With the start of the Rainbow Cup mere weeks away, here is what Irish rugby fans need to know about the South African Super Rugby teams. This week, get to know the young guns at the Sharks.
When all four teams have been introduced, this South African writer will explain from their perspective why the Bulls are the Leinster of South Africa, while the Sharks could be compared to Munster, the Lions are comparable to Connacht and the Stormers are similar in some ways to Ulster.
Find out all about the Bulls here.
Based in Durban, Kwa-Zulu Natal, the Sharks are a team based off of a hybrid kicking and attacking rugby heritage.
They are the second most successful South African franchise in Super Rugby, appearing in the most finals, however never winning the tournament. While the Lions and Bulls have both appeared in three finals, the Bulls have won all of theirs, while the Lions are yet to win one.
Find out more about the Stormers here.
The Sharks, though, have appeared in four separate finals, from the first final in 1996 to most recently losing to the Chiefs in 2012.
Young guns, a balanced style and youthful experience
Heading into the Rainbow Cup this year, head coach Sean Everitt is confident that the Sharks’ young guns will propel them to heights they never achieved in Super Rugby.
“The juniors in our structures haven’t had much rugby over the last 16 months,” Everitt told OTB Sports. “We had to do a check on our depth, and I must say the guys came through in flying colours.
“We know that the amount of rugby that we are going to play between now and next November is going to be a massive amount, so we will need to spread the load as far as the players are concerned.”
While they consider themselves attack-minded, like most other South African teams, the Sharks pride themselves on their balanced approach.
“In any rugby team you are looking for a blend,” Everitt said. “If you are going all-out attack unfortunately you are going to come unstuck in certain areas of the game.
“We are looking for a balance between our kicking game, defence and attack. We have a game model that we designed and game model that we aim to play.
“Within that model there are tweaks that we can make according to the opposition that we play and according to the weather conditions.”
Sitting on the south-eastern coast of South Africa, Durban’s climate is humid and warm year-round, however with tropical rains that often make conditions slippery.
Everitt believes that this will put them in good stead to travel up north for the Rainbow Cup.
“The weather conditions for us in Durban are rather favourable at this time of the year,” Everitt said.
“We did have quite a bit of rain against the Bulls, but the guys showed a lot of intent with ball in hand, so we do play an attacking style of rugby, but I think that is more due to what the defences presented to us and what the conditions were like.

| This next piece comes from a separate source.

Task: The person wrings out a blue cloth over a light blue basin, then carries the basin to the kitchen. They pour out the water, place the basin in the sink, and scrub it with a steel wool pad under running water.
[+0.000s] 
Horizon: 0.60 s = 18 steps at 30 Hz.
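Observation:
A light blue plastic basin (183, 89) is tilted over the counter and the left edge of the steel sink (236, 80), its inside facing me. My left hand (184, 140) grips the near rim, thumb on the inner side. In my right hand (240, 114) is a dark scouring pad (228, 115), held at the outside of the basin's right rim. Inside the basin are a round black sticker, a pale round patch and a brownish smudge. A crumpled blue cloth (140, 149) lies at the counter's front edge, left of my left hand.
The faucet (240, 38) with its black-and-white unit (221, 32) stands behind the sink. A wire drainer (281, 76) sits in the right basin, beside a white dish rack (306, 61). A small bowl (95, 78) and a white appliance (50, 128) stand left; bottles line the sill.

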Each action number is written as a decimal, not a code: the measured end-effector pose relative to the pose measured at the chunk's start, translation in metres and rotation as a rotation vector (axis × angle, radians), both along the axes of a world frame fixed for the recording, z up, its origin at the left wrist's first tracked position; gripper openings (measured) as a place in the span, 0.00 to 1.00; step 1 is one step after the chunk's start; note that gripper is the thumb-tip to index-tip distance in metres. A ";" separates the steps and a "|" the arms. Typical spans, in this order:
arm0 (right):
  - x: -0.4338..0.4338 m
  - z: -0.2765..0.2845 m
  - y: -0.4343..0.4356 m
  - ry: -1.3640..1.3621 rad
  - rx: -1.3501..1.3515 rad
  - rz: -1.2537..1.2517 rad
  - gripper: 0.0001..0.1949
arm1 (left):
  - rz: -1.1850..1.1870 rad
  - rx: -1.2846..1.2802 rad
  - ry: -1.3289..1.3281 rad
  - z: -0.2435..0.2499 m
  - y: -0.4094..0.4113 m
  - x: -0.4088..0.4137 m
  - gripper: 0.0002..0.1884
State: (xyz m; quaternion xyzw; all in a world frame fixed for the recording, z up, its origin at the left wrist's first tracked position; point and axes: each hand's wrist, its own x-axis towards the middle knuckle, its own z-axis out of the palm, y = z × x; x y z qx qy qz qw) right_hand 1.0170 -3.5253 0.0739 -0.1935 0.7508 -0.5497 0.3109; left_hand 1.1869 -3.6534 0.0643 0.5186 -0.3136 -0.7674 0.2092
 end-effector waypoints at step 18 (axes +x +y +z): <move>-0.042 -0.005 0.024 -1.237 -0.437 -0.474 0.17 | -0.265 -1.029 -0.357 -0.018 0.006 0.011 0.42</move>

“When you play here in Durban in early January, November, December as well as February, it becomes really difficult to throw the ball around.
“So, we have a game model that can adapt to all conditions, especially if we are playing in Europe, although for the Rainbow Cup I think the weather will be a bit kinder to us.”
While the majority of the Sharks squad is under 27 years old, they also boast a number of World Cup winners and Sevens gold medallists including Werner Kok, Makazole Mapimpi, Lukhanyo Am and Springbok captain Siya Kolisi.
Everitt believes that the Sharks mix of youth and experience will do them well heading into the Rainbow Cup.
“[We have] guys that have played in a World Cup, you can’t get more pressurised than that,” Everitt said. “Especially playing in a final.
“Most of our Springboks are seasoned campaigners, so it does bring calmness to the youngsters and it does give the youngsters confidence being able to play alongside guys with that experience.
“At the same time, although our team is young, they are relatively experienced as far as senior rugby is concerned.
“If you look at a guy like Curwin Bosch, he is only 23-years-old, but he has over 50 Currie Cup as well as Super Rugby games, so we are young, but at the same time the guys are relatively experienced.”
Everitt is eying a Sharks debut in the Champions Cup
Reports have suggested that the South African teams will be able to qualify for the Champions and Challenge Cups after the PRO16, following the Rainbow Cup. Everitt confirmed that a Champions Cup debut is definitely something that the Sharks are aiming towards.
“I was fortunate enough to sit at home over the Easter weekend and watch the latest round of the European cup games, and there are certainly top-quality players in that competition,” Everitt said.
“I think that is what our players strive to be. They want to measure themselves against the best in the world, and that competition will give them that opportunity.”
Watch our latest Women’s Six Nations on OTB in Association with Guinness here:
Despite the fact that only two PRO14 teams won in Europe in the round of 16, Everitt still believes that the PRO14 teams offer top-quality competition.
“I have watched a lot of Ulster, Munster, Leinster as well as Connacht play while we are doing our homework for the Rainbow Cup,” Everitt said.
“They are certainly quality teams, they have quality players and a lot of internationals. If you look at the French teams, they have five teams through into the last eight.
“You look at the quality of players and the number of internationals that they have their from all over the world, I think that obviously favours them a little bit.
“But there is no underestimating the PRO14 teams due to their representation in the quarter finals.”
The Rainbow Cup kicks off with a series of local derbies, before the South African franchises invade Ireland, Scotland and Wales in late May.